Repeat, line for line, only the span that opens at the "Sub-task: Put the" line and closes at the final line below. Skip the pictures.

_INFORMATION SHOWN_
* * *
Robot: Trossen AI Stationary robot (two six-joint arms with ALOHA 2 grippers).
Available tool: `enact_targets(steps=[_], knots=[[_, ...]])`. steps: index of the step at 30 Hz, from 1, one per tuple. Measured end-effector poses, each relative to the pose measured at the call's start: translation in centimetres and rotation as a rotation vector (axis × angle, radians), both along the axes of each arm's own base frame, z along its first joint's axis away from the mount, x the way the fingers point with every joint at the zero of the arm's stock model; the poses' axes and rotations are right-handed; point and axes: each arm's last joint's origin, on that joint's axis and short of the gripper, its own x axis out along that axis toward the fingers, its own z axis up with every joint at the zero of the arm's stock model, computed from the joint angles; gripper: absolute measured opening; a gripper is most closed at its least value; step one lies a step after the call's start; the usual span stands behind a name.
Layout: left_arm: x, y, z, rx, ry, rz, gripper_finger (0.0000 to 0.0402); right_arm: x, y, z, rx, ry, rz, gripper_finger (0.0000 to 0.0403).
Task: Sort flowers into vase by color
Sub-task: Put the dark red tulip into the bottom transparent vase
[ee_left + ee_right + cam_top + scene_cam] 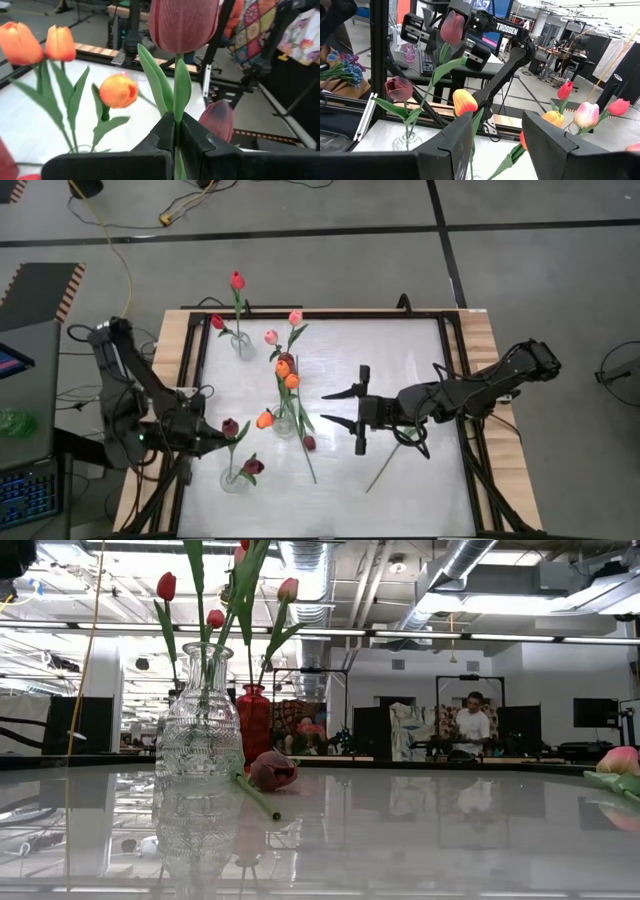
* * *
_SOLVED PROBLEM_
Sub-task: Put the dark red tulip into the bottom transparent vase
[ee_left + ee_right + cam_top + scene_cam] 

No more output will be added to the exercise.